◆ What to do
A complete transcription of the material, exact in every line, is what is wanted.

--------

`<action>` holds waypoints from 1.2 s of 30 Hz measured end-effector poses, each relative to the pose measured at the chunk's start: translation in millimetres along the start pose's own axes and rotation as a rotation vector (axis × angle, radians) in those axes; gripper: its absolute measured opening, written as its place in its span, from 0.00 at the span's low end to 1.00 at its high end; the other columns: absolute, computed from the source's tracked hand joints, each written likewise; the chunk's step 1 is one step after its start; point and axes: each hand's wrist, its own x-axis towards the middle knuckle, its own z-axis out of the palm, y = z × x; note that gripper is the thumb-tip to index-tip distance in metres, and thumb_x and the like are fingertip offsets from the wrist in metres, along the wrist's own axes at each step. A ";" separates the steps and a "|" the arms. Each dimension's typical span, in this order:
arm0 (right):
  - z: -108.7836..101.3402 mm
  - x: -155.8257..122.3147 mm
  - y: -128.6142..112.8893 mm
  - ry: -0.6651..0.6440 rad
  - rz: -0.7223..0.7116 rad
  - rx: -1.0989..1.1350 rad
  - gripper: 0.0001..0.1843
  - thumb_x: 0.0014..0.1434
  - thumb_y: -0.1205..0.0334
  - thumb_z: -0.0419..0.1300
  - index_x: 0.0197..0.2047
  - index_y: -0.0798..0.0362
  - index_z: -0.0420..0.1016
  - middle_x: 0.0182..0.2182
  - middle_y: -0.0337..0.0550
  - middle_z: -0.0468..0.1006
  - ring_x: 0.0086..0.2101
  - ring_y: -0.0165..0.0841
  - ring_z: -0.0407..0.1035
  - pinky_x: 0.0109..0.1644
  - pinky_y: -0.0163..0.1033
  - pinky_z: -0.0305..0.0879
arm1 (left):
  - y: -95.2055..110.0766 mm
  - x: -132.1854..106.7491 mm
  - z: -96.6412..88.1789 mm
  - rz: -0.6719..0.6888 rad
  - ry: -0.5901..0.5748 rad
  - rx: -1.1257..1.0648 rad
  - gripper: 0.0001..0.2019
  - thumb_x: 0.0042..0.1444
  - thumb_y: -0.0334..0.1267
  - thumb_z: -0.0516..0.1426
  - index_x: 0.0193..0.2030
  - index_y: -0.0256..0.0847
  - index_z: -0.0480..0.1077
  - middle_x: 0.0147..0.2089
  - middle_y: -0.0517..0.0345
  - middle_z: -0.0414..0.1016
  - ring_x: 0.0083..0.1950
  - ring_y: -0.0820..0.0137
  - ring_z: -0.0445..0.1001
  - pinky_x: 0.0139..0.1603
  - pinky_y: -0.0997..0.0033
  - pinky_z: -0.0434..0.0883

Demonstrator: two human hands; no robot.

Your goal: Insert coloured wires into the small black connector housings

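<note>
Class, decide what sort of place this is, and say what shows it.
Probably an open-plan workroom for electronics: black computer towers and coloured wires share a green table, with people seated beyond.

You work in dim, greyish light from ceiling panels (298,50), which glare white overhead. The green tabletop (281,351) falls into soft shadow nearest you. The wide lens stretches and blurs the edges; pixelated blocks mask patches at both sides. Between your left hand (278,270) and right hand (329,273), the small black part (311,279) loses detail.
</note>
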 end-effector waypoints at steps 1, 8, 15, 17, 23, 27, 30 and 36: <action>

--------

◆ Task output
`<action>` holds waypoints from 1.2 s of 30 Hz measured end-effector poses, each relative to the pose measured at the chunk's start: translation in millimetres along the start pose's own axes and rotation as a rotation vector (axis × angle, radians) in those axes; gripper: its absolute measured opening, written as its place in its span, from 0.00 at the span's low end to 1.00 at its high end; the other columns: absolute, computed from the source's tracked hand joints, each written likewise; the chunk's step 1 is one step after its start; point and axes: each hand's wrist, its own x-axis towards the middle knuckle, its own z-axis out of the palm, y = z × x; note that gripper is the thumb-tip to index-tip distance in metres, and thumb_x and the like are fingertip offsets from the wrist in metres, along the wrist's own axes at each step. A ";" separates the steps and a "|" the arms. Each dimension's typical span, in this order:
arm0 (right):
  - z: -108.7836..101.3402 mm
  - x: -155.8257..122.3147 mm
  - y: -128.6142..112.8893 mm
  - ry: -0.6651..0.6440 rad
  - rz: -0.7223..0.7116 rad
  - rx: -1.0989..1.1350 rad
  - gripper: 0.0001..0.1843
  - thumb_x: 0.0014..0.1434
  - thumb_y: -0.1205..0.0334
  - thumb_z: -0.0419..0.1300
  - index_x: 0.0197..0.2047
  - index_y: -0.0798..0.0362
  - index_z: -0.0420..0.1016
  - middle_x: 0.0182..0.2182
  - middle_y: -0.0337..0.0550
  - middle_z: -0.0468..0.1006
  - ring_x: 0.0086..0.2101
  - ring_y: -0.0165..0.0841
  - ring_z: -0.0407..0.1035
  - pinky_x: 0.0109..0.1644
  - pinky_y: -0.0163..0.1033
  - pinky_z: -0.0305..0.0879
arm1 (left):
  - y: -95.2055..110.0766 mm
  - x: -132.1854..106.7491 mm
  - z: -96.6412..88.1789 mm
  - rz: -0.6719..0.6888 rad
  - ry: -0.5901..0.5748 rad
  - rx: -1.1257..1.0648 rad
  - gripper: 0.0001..0.2019
  - thumb_x: 0.0042..0.1444
  - thumb_y: -0.0334..0.1267
  - thumb_z: -0.0516..0.1426
  - index_x: 0.0193..0.2030
  - index_y: -0.0256..0.0847
  - index_z: -0.0480..0.1077
  - middle_x: 0.0147..0.2089
  - middle_y: -0.0517..0.0345
  - middle_z: -0.0414..0.1016
  - ring_x: 0.0083..0.1950
  - ring_y: -0.0820..0.0137
  - ring_z: -0.0445..0.1001
  - pinky_x: 0.0139..0.1603
  - pinky_y: -0.0997..0.0033
  - pinky_z: -0.0434..0.0883

Demonstrator: two human hands; no robot.

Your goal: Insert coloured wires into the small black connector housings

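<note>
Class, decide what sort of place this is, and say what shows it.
Probably an open-plan workroom for electronics: black computer towers and coloured wires share a green table, with people seated beyond.

You work in dim, greyish light from ceiling panels (298,50), which glare white overhead. The green tabletop (281,351) falls into soft shadow nearest you. The wide lens stretches and blurs the edges; pixelated blocks mask patches at both sides. Between your left hand (278,270) and right hand (329,273), the small black part (311,279) loses detail.
</note>
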 end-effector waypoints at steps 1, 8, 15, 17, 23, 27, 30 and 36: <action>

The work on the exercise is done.